As some of you who may have read my previous articles will know, I have a tendency to come over all nostalgic, almost tearful in fact, particularly on the subject of retro machines. But it is pretty specific for me and the above IBM machine, which was nothing but a number cruncher in its day, doesn’t really light my fire. Can you remember the first computer you acquired?
Yes, those early IBM’s had a character all of their own and when you fired it up with a 5 ¼” floppy, the clunking and whirring is a sound you’ll never forget isn’t it? I’m loathe to admit it, but I once used to sell life assurance (you insure an asset but assure a life) and the training I was given unleashed me into the world as a lethal weapon of which the CIA would have been envious, and I kid you not. We used these machines to calculate actuary and life expectancy values and it’s often been said that an actuary is someone who wanted to be an accountant, but didn’t have the personality for it, but that’s by the by and although those old IBMs appeared to emit a modicum of life and character, they never really lit my torch because they were simply instruments of torture and merely functional.

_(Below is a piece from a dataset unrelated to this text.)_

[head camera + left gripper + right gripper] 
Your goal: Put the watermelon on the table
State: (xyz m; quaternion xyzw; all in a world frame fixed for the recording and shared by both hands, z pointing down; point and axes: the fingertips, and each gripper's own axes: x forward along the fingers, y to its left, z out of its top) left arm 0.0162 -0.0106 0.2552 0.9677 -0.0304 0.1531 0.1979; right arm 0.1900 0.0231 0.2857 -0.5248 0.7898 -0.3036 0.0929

It wasn’t until 1989, when I started my own business, entirely unrelated to life assurance, that the PC bug hit me square in the face in the shape of a bespectacled, ginger haired computer geek named Gary who supplied me with a Compace Rally 386 running Windows 3.1. I suppose one could say that he became a sort of PC mentor for me and I clearly remember the occasions when he’d turn up at the office, open his box of tricks, show us the awesome task of defragging the hard drive, point to the screen and say ‘Just look at that!‘ And I did, I was transfixed and truly believed that Gary had the power to access the brains of the computer in the same way Dave had done with the HAL 9000.

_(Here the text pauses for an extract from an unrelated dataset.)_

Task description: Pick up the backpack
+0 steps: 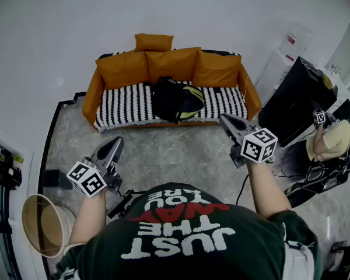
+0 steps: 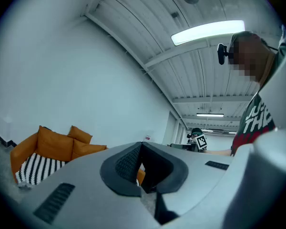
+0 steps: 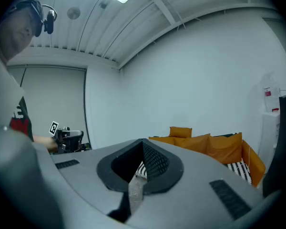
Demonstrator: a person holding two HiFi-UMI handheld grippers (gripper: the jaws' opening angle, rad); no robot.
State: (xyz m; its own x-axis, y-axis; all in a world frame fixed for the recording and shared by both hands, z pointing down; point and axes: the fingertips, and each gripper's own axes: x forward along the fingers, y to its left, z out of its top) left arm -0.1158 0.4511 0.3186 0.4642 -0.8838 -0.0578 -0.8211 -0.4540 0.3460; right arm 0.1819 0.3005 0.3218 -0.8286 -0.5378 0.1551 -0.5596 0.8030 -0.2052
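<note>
Overhead, your backpack (image 1: 176, 100) lies on the sofa (image 1: 122, 107) at upper centre, well apart from both grippers. Your left gripper (image 1: 112, 146) sits lower left, your right gripper (image 1: 228, 123) right of centre. Left gripper view: jaws together, nothing between. Right gripper view: jaws together too, empty.

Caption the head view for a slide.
Left gripper and right gripper, both shut, face a backpack on a sofa.

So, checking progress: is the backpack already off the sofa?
No, the backpack lies on the striped seat of the sofa.
</note>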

I really believed I was seeing a synthetic brain in action and could stare at it for what seemed like hours with a kind of childlike innocence. Well that innocence quickly educated itself when Gary began to show me how to build computers and before long, I was completely hooked and creating machines simply for the pleasure of it. I’m also sure I destroyed numerous motherboards in the process by not ensuring that the black wires on the AT power connectors were side by side. Oh dear!
We all have our own ways of using computers, whether that be design, writing, music creation or number crunching and most of us can remember when it all kicked off surely? For me, it was watching things move around on the screen after I had graduated from text based adventure games such as Jacaranda Jim (in black and white) and moved on to manipulating characters around the screen in mainly top-down puzzled based games such as Chip’s Challenge. The extravagance of a colour monitor was a game-changer in every sense of the word and when I finally found the means to acquire a Pentium II 266, 32Mb RAM and a tiny hard drive running Windows 95, I had entered new and exciting territory.
But this was just the beginning and having seen a demo of Incoming at my local computer store, I realised that I badly needed a 3D accelerator card, a joystick and a decent set of speakers. So, as I’ve already mentioned in more depth in another article, I moved over to the dark side and became a serial upgrader in no time at all, ordering components online through my super fast ISDN connection and though it kind of defeated the object, drove miles and miles to collect the goodies, which for me was all part of the fun.
My first Windows 98 machine was built with the components in the above picture and of course for £700 today, you can build a fairly decent gaming rig with one heck of a lot more oomph. Whether you built it yourself or browsed longingly in a computer shop at all the shiny new toys on offer, I expect most will have some happy memory of how they first entered the computing world.
What’s your earliest memory of computers?